Once you reach the end of the data, transcribe all of it exactly.
DATASET SECTION section start
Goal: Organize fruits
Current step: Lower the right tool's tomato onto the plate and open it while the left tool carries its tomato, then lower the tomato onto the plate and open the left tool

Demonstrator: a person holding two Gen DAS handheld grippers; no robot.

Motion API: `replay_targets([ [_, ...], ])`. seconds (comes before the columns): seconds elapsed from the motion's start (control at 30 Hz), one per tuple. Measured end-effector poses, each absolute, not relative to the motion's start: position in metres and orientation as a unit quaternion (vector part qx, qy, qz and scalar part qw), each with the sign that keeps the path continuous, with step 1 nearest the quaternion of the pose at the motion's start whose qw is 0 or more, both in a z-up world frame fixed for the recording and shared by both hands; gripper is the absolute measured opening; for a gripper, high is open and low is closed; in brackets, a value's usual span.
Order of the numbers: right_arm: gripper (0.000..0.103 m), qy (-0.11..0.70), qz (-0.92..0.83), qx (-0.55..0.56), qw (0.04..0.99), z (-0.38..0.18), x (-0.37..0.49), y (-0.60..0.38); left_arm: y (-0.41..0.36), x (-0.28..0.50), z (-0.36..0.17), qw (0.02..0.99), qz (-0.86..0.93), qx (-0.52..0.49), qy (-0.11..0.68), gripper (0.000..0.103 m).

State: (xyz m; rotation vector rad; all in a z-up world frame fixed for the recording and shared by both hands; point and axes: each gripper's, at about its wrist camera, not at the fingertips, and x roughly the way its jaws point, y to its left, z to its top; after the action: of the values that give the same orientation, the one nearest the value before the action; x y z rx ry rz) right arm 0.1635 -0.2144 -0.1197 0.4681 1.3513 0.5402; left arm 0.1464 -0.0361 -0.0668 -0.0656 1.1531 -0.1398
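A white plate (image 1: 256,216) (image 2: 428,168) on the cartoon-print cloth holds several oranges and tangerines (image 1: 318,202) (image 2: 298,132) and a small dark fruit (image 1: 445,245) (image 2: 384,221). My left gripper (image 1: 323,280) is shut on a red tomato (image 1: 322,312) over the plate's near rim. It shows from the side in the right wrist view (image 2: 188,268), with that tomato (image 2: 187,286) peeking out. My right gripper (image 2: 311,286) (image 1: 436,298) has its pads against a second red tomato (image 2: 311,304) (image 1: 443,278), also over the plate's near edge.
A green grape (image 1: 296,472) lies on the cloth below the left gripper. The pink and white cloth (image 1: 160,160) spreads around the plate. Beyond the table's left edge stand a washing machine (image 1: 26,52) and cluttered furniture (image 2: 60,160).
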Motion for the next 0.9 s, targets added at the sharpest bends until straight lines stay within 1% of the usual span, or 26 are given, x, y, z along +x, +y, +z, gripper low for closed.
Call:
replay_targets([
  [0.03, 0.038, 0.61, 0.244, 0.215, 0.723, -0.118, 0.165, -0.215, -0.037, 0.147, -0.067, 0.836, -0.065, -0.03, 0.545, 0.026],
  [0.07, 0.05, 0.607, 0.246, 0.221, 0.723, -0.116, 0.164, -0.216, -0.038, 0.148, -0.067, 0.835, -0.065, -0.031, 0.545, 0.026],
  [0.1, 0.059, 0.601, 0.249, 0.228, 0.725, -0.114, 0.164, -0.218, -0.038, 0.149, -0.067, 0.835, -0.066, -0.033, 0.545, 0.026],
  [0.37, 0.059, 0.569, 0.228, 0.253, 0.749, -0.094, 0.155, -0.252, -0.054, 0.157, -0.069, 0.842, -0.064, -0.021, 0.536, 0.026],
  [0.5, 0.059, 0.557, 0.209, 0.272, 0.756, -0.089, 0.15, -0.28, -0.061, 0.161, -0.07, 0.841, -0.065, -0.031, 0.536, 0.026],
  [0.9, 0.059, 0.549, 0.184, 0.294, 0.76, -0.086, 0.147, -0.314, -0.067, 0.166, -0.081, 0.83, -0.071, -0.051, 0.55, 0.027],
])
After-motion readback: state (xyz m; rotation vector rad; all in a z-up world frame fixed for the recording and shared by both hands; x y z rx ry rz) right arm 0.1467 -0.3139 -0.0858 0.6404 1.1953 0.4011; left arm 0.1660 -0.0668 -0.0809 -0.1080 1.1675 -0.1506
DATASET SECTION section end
**THE COMPLETED TASK**
Goal: Organize fruits
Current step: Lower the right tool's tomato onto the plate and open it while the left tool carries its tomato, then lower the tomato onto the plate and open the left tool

Demonstrator: a person holding two Gen DAS handheld grippers; no robot.

Motion API: `replay_targets([ [_, ...], ])`. seconds (comes before the columns): seconds elapsed from the motion's start (control at 30 Hz), one per tuple. Measured end-effector poses, each absolute, not relative to the motion's start: position in metres and orientation as a unit quaternion (vector part qx, qy, qz and scalar part qw), each with the sign that keeps the path continuous, with step 1 nearest the quaternion of the pose at the motion's start whose qw is 0 or more, both in a z-up world frame fixed for the recording and shared by both hands; gripper is the absolute measured opening; for a gripper, high is open and low is closed; in brackets, a value's usual span.
Order of the numbers: right_arm: gripper (0.000..0.103 m), qy (-0.11..0.70), qz (-0.92..0.83), qx (-0.55..0.56), qw (0.04..0.99), z (-0.38..0.18), x (-0.37..0.49), y (-0.60..0.38); left_arm: y (-0.41..0.36), x (-0.28..0.50), z (-0.36..0.17), qw (0.02..0.99), qz (-0.86..0.93), qx (-0.52..0.49), qy (-0.11..0.68), gripper (0.000..0.103 m).

State: (xyz m; rotation vector rad; all in a z-up world frame fixed for the recording and shared by both hands; point and axes: each gripper's, at about its wrist camera, not at the fingertips, and x roughly the way its jaws point, y to its left, z to its top; after the action: of the values that give the same orientation, the one nearest the value before the action; x y z rx ry rz) right arm 0.1635 -0.2144 -0.1197 0.4681 1.3513 0.5402; left arm 0.1464 -0.0361 -0.0668 -0.0656 1.1531 -0.1398
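A white plate (image 1: 256,216) (image 2: 428,168) on the cartoon-print cloth holds several oranges and tangerines (image 1: 318,202) (image 2: 298,132) and a small dark fruit (image 1: 445,245) (image 2: 384,221). My left gripper (image 1: 323,280) is shut on a red tomato (image 1: 322,312) over the plate's near rim. It shows from the side in the right wrist view (image 2: 188,268), with that tomato (image 2: 187,286) peeking out. My right gripper (image 2: 311,286) (image 1: 436,298) has its pads against a second red tomato (image 2: 311,304) (image 1: 443,278), also over the plate's near edge.
A green grape (image 1: 296,472) lies on the cloth below the left gripper. The pink and white cloth (image 1: 160,160) spreads around the plate. Beyond the table's left edge stand a washing machine (image 1: 26,52) and cluttered furniture (image 2: 60,160).
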Motion for the next 0.9 s, targets added at the sharpest bends until straight lines stay within 1% of the usual span, or 26 are given, x, y, z along +x, +y, +z, gripper low for closed.
Call:
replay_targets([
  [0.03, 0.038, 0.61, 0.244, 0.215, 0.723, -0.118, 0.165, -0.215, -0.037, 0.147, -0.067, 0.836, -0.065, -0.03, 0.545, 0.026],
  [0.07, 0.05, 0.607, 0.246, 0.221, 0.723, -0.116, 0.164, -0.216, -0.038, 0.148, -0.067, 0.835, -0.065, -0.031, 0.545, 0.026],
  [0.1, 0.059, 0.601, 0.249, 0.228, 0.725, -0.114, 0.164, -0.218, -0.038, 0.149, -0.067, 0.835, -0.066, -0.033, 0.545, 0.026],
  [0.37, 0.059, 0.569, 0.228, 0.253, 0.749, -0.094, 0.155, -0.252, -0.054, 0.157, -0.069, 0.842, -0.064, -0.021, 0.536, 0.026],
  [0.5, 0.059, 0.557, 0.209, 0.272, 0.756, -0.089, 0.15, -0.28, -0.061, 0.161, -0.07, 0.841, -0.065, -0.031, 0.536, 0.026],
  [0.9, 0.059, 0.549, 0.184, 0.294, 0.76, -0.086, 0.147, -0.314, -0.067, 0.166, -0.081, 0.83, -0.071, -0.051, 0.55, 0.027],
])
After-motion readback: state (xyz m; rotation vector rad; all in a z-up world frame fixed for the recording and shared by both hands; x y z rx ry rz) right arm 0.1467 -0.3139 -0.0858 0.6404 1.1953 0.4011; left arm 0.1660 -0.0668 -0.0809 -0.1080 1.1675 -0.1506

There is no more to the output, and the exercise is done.